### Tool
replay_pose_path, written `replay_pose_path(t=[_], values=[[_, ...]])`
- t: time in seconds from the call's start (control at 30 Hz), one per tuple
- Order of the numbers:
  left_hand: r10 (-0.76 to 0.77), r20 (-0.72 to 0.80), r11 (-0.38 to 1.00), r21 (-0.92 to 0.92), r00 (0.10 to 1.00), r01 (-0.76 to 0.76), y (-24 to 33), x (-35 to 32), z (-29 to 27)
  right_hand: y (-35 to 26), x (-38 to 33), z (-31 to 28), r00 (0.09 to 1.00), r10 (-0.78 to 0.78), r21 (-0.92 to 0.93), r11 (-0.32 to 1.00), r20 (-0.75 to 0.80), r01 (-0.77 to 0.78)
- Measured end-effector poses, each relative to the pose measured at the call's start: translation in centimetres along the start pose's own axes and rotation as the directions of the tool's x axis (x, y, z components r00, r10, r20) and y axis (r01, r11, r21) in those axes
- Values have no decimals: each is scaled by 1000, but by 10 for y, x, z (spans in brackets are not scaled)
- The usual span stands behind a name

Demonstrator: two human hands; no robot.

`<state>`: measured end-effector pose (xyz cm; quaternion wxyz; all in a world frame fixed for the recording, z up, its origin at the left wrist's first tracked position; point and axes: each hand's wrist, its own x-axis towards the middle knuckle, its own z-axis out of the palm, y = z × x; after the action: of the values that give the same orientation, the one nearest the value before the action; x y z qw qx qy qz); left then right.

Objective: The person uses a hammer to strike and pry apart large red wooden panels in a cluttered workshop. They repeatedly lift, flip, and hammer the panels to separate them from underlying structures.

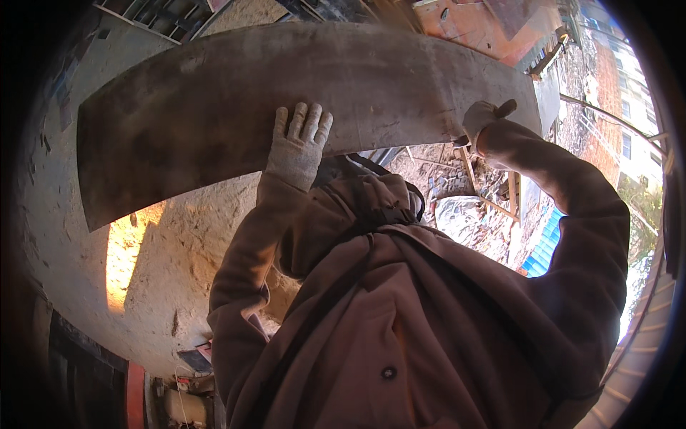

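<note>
A long grey-brown sheet (pixel 386 82) spans the view in front of my body, its material uncertain. Wearing a pale glove, my left hand (pixel 299 143) lies flat on it near the close edge, fingers stretched out. My right hand (pixel 480 123), also gloved, is closed at the same edge toward the right end. A short dark tool handle (pixel 506 109) sticks out from that fist, and a small dark tip shows at the sheet's edge. My fingers hide the rest, so the tool's kind cannot be made out.
Dusty ground (pixel 193 250) with a bright sunlit patch lies below on the left. Reddish boards (pixel 471 28) are beyond the sheet. Wooden sticks (pixel 513 193) and debris lie under the right side, near a blue corrugated panel (pixel 543 243). A building (pixel 629 107) stands far right.
</note>
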<state>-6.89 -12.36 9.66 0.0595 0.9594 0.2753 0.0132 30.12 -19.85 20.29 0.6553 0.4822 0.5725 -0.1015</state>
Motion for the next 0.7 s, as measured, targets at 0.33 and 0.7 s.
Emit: replay_pose_path(t=[0.33,0.7], values=[[-24,69,1000,-11,997,25,6,3,-14,24,-16,11,999,19,53,998,-28,-17],[-38,74,999,3,997,38,9,5,-26,17,-3,19,999,10,28,1000,-30,-9]])
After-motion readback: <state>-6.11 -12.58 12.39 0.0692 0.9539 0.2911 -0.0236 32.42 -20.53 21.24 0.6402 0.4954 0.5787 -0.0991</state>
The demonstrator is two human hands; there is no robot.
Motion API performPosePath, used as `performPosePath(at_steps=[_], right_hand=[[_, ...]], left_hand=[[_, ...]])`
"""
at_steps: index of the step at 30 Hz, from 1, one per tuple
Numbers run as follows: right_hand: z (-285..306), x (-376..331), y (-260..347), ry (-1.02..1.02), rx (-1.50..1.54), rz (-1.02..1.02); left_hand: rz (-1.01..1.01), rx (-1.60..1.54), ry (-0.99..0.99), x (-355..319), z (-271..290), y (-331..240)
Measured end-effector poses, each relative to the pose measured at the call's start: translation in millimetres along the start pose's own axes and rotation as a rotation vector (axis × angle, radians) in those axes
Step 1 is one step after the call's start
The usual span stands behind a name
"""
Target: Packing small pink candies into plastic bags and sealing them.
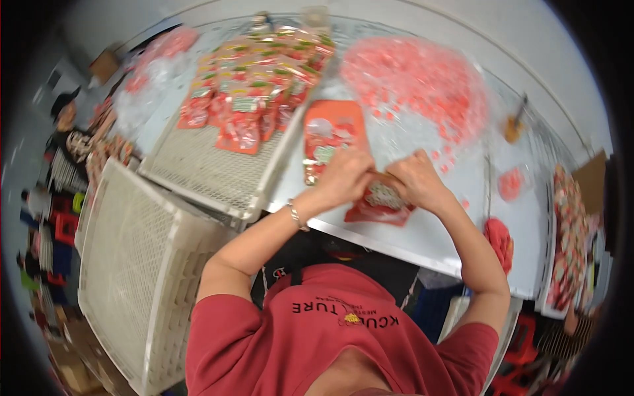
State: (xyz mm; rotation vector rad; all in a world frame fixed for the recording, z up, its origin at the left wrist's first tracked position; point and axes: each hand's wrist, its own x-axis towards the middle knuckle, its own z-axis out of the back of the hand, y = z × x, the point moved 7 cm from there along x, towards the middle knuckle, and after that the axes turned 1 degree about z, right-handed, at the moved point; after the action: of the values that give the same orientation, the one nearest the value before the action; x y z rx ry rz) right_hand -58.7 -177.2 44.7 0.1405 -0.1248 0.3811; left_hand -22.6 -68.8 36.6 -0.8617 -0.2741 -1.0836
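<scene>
Both hands grip one red pouch [380,201] at the table's [422,237] near edge; the left hand [343,177] pinches its top, fingers curled shut; the right hand [417,181] clasps likewise. An orange pouch [330,135] lies just beyond, beside a heap of pink sweets [416,82].

Red pouch [381,201] mostly covered by both hands; only lower edge and a clear window patch visible. Fingertips of left hand [343,177] and right hand [417,181] tucked against pouch top, grip not readable. Heap of small pink pieces [419,82] smeared by motion blur, single pieces not separable. Pile of filled pouches [261,82] on mesh tray [198,165] blurred, count impossible. Far end of counter [436,234] bent and darkened at the rim. Stacked packets at right edge [568,237] too small to identify. White crate [132,277] cut off lower left.
</scene>
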Motion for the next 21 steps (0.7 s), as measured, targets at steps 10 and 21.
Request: performPosePath(at_steps=[10,21], right_hand=[[35.9,101.2,42.9,-0.216,0.394,0.082],[-81.9,385.3,137.8,-0.202,0.504,0.171]], left_hand=[[0.389,-0.360,-0.586,-46.3,142.4,88.2],[0.936,0.600,-0.561,-119.9,174.7,229.4]])
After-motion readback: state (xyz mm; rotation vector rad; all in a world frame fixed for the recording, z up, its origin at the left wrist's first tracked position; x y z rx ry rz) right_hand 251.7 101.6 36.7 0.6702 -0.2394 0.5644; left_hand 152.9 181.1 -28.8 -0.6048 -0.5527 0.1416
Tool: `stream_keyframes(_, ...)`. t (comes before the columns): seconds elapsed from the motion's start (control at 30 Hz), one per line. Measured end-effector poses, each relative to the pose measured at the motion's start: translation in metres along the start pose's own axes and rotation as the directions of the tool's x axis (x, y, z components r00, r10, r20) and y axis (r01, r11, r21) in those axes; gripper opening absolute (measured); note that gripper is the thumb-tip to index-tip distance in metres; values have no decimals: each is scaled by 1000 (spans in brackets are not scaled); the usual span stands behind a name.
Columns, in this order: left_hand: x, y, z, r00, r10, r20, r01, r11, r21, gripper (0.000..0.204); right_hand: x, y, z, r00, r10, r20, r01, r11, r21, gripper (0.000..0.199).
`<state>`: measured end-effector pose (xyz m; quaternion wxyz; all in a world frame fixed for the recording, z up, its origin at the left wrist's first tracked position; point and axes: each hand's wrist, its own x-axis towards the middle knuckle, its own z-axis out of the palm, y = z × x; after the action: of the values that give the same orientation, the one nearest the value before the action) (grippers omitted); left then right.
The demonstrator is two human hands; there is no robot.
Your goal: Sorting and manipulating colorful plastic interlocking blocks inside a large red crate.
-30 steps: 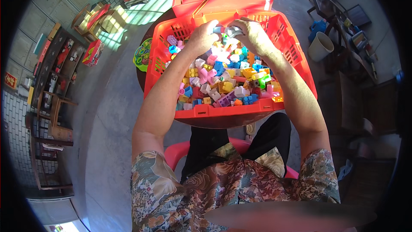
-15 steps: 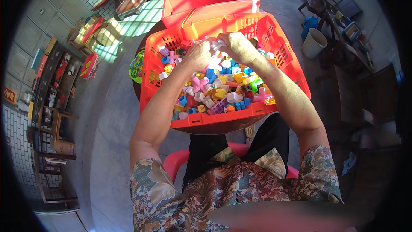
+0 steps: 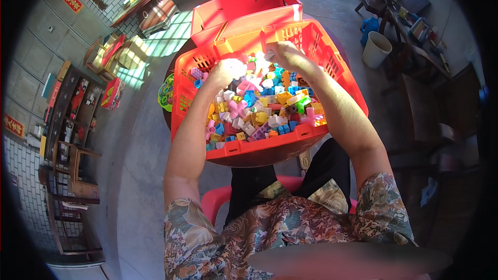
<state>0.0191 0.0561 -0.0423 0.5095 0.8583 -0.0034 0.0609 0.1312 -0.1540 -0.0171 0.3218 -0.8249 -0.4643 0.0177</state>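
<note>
A large red basket (image 3: 193,148) with slotted walls holds a heap of plastic building blocks (image 3: 254,109) in pink, white, blue, yellow, purple and green. Over the left far part of the heap is my left hand (image 3: 228,71), washed out by bright sun; its fingers look curled, but what they hold cannot be made out. My right hand (image 3: 286,55) is closed near the far wall of the basket, with a small pale piece at its fingertips whose kind is unclear. A gap with sunlit blocks lies between the two hands.
Behind the basket stands a red box (image 3: 249,5), its inside bare. A green tray (image 3: 166,93) of small rings sits left of the basket on the round dark table (image 3: 259,159). Shelves (image 3: 78,109) line the left; a white bin (image 3: 377,50) stands at right.
My hands, close together half a second ago with something whitish between them, have moved apart. The left dropped lower toward the blocks; the right stays near the far wall.
</note>
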Motion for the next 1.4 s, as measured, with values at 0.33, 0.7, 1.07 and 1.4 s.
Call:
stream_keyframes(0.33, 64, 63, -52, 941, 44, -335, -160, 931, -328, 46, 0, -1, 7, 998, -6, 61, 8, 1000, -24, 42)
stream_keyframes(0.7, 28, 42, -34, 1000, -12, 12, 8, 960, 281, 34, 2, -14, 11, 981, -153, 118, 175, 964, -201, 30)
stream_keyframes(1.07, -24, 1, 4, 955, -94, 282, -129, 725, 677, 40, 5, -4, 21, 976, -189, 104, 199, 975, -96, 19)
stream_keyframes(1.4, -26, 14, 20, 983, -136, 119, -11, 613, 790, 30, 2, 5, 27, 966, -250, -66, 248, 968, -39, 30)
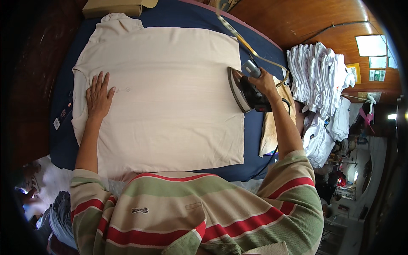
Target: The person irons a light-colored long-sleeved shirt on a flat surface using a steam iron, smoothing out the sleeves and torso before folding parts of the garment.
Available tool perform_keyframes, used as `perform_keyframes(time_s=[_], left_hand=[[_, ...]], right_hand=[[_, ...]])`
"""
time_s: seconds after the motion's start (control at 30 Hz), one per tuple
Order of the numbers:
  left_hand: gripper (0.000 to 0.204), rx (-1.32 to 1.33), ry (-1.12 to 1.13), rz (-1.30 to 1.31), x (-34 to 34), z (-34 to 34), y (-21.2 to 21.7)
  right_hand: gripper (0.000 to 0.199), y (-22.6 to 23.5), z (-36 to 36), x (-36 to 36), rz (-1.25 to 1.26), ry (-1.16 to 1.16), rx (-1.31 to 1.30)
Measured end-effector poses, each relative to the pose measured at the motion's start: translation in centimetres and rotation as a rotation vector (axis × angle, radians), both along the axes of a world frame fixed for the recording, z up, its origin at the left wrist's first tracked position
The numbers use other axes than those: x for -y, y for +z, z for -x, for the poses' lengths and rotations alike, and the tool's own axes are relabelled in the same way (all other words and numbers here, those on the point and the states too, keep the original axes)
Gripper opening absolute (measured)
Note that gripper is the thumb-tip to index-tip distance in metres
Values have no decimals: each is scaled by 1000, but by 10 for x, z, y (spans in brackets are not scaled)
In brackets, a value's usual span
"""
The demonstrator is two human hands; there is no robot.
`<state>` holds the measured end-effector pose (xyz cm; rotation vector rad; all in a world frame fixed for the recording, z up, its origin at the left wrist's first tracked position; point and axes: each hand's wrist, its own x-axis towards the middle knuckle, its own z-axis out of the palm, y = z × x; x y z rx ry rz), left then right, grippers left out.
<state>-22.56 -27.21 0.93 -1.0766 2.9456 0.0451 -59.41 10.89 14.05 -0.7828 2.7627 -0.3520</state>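
Note:
A cream short-sleeved shirt lies spread out on a dark blue covered table, its neck opening toward the left. My left hand rests flat on it near the collar, fingers stretched out, beside two small buttons. In my right hand is the handle of a clothes iron. The iron is tilted up, with its soleplate edge at the shirt's right hem. A cord with a pale wrapped section runs from the iron toward the back.
A scorched tan cloth pad lies right of the iron. White folded garments hang or stack at the right. A cardboard box sits at the back left, and a dark tag lies by the left table edge. Wooden walls border the table.

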Motion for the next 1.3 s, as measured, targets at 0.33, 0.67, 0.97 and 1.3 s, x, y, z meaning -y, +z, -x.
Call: perform_keyframes(time_s=[0.33,0.67,0.97,1.3], left_hand=[[55,-9,-36,47,3,1,-3],[58,-97,-42,228,-24,0,21],[43,-355,-380,-272,-192,-42,18],[39,-179,-955,-468,-370,0,16]], right_hand=[[32,14,-45,20,-30,373,-23],[46,12,-30,22,-34,273,-28],[73,29,19,-118,-87,-19,-133],[57,1,53,-214,85,-148,-284]])
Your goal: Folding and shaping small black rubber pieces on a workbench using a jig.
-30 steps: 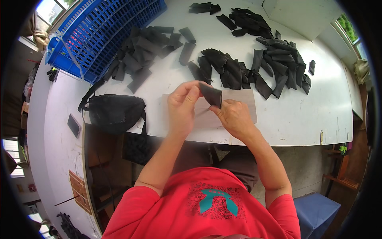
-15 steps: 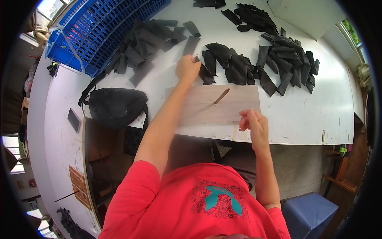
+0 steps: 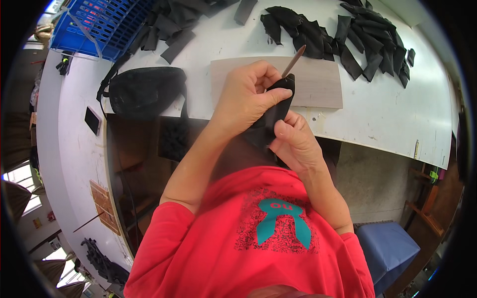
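Observation:
My left hand (image 3: 248,97) pinches the upper end of a black fabric strip (image 3: 273,111) near the front edge of the white table (image 3: 397,114). My right hand (image 3: 293,141) grips the lower end of the same strip. A thin brown stick (image 3: 293,61) pokes up from behind the left fingers, above a light wooden board (image 3: 323,87) lying flat on the table. Which hand holds the stick is hidden.
A pile of black fabric pieces (image 3: 348,37) lies beyond the board. More black pieces (image 3: 174,27) spill by a blue plastic crate (image 3: 94,22) at the far left. A black bag (image 3: 144,92) sits left of my hands. A blue stool (image 3: 390,248) stands below right.
My left hand came back from the black pile with a strip, and both hands now meet on it close to my body. The stick rose off the board.

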A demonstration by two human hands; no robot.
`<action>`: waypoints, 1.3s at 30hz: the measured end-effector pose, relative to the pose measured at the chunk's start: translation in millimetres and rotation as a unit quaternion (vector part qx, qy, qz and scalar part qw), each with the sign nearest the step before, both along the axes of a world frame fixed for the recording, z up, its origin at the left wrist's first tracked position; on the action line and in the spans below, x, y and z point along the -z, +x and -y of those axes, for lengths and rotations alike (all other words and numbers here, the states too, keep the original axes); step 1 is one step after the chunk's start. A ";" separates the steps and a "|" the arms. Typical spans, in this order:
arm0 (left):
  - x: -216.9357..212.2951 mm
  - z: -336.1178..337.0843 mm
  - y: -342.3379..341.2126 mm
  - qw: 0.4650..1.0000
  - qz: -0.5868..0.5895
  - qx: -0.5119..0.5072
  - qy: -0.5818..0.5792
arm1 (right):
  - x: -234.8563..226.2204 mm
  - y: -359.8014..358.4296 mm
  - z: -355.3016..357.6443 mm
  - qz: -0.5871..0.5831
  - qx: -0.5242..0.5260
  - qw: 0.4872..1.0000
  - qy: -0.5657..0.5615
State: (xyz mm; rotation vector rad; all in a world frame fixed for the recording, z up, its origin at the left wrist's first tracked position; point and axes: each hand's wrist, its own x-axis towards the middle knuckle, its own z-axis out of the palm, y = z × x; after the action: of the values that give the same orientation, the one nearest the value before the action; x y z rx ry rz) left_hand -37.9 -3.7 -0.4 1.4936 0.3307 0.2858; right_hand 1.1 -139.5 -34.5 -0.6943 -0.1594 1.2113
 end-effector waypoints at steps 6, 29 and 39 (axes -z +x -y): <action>12.8 18.5 -13.1 0.986 0.039 -0.077 -0.140 | 0.4 2.1 14.5 -0.019 0.137 0.989 -0.045; 25.2 48.8 -40.4 0.995 -0.064 -0.072 0.027 | -17.3 6.9 30.4 0.579 0.176 0.769 -0.206; 32.9 59.5 -27.6 0.971 -0.015 -0.225 0.074 | 7.9 7.0 12.8 0.629 0.250 0.689 -0.259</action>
State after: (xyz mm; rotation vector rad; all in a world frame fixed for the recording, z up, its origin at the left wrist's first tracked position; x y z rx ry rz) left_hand -65.5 -63.2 -33.3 1.5590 0.6863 0.6610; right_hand 8.1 -152.3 -42.4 -1.8730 -0.7286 0.0268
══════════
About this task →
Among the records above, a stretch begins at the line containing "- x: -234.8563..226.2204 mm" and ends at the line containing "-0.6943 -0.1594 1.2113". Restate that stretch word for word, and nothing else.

Result of the exercise →
  - x: -234.8563..226.2204 mm
  - y: -359.8014..358.4296 mm
  - z: -355.3016..357.6443 mm
  - qz: -0.5871..0.5831
  - qx: -0.5242..0.5260
  - qw: 0.4872..1.0000
  - qy: -0.5657..0.5615
State: (xyz mm; rotation vector rad; all in a world frame fixed for the recording, z up, its origin at the left wrist's first tracked position; point and axes: each hand's wrist, its own x-axis towards the middle knuckle, its own z-axis out of the palm, y = z × x; after the action: of the values that give the same orientation, the one nearest the value before the action; x y z rx ry rz) left_hand -37.9 -3.7 -0.4 1.4936 0.3307 0.2858; right_hand 1.1 -139.5 -34.5 -0.6943 -0.1594 1.2113

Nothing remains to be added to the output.